Libraries are Magic!
I remember the feel and smell and wonder of entering the Main Branch of the New York Public Library for the first time as a boy. That book-y smell still gets to me on a cellular level every time I enter a library or used bookstore (books that have been handled and loved smell different than new books in a bookstore). The feeling that there were a nearly infinite number of fantastic books to read blew me away as a youngster, and still does today.
Kids learn to have fun with books in libraries...to explore the shelves in search of the perfect one to borrow...to crash on a beanbag chair or the scratchy library-carpet for a while and read while Mom or Dad finds something three stacks over...to listen to an author or other lover of books read with feeling you hadn't imagined possible.
I have supported libraries all of my life, in word and deed, cash and votes, and am constantly borrowing books from the libraries in my life (the school I work for, the town library, and the NYPL). I was excited to bring my son Ben to the library for his first visit when he was tiny, and can still remember the way he looked as he realized that he could read any/all of those books...blissfully overwhelmed!
It's because of all of this, this feeling that I have, that I'm a friend of my libraries (and libraries in general), that I was surprised to find that I don't agree with what seems to be an accepted tenet of library canon...
The party line would appear to be that loaning out books does not deprive authors of sales.
This seems a ridiculous proposition to me.

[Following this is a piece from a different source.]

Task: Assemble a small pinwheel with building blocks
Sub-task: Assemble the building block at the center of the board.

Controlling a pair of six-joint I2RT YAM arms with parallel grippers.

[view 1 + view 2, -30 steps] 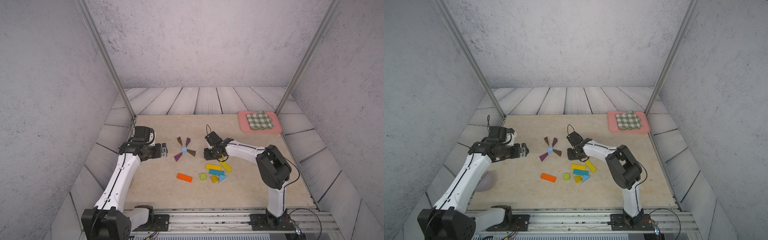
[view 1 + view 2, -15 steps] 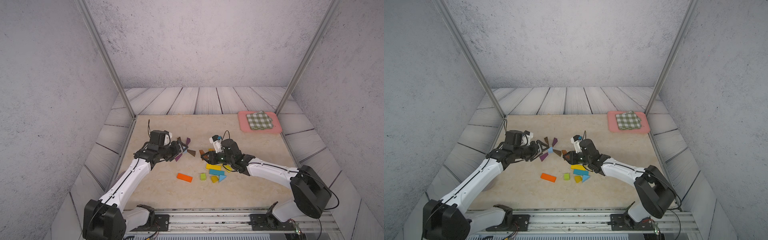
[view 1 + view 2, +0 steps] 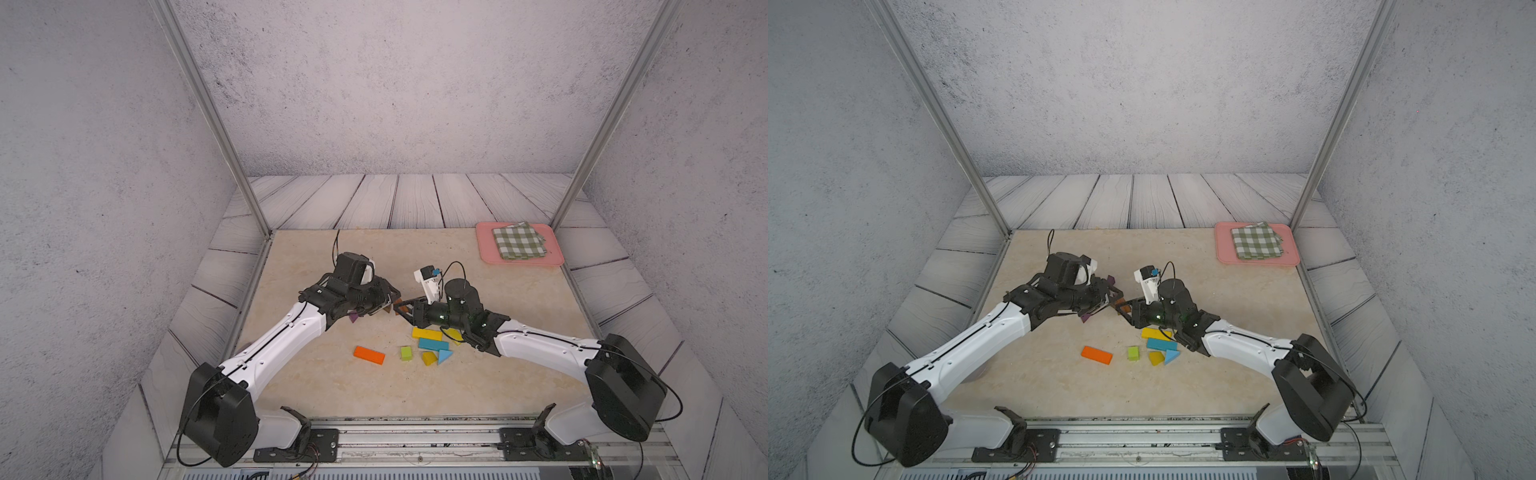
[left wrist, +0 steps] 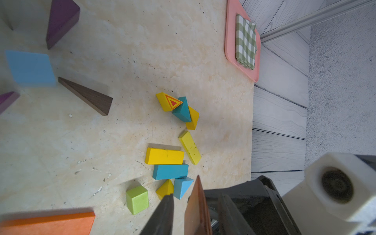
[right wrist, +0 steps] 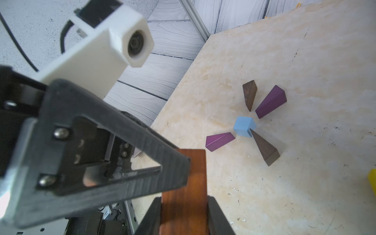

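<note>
The right fingers (image 5: 218, 219), clamping the reddish-brown block (image 5: 184, 183), are handing it over at 3 o'clock of the pinwheel (image 5: 243, 128); the left fingers (image 5: 132, 137), pinching or not I cannot tell, are needing to squeeze it tight next.

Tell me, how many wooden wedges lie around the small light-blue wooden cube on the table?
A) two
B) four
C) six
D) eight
B: the right wrist view shows two dark-brown wooden wedges and two purple wooden wedges fanned around the light-blue wooden cube.
</note>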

I borrow lots of books from my libraries, in both print and ebook format. After I read them, I return (or delete) them. If I want to read them again, I'll borrow them again. I don't buy books that I borrow from the library. It may be that I'm different from most library users, but I'd want to see some compelling evidence before I believed it.
I love libraries, and think that they're a wonderful resource; I feel that way even after publishing my first novel.
I can accept that some money is being taken out of my pocket for some greater good, but have trouble being told that it isn't being taken.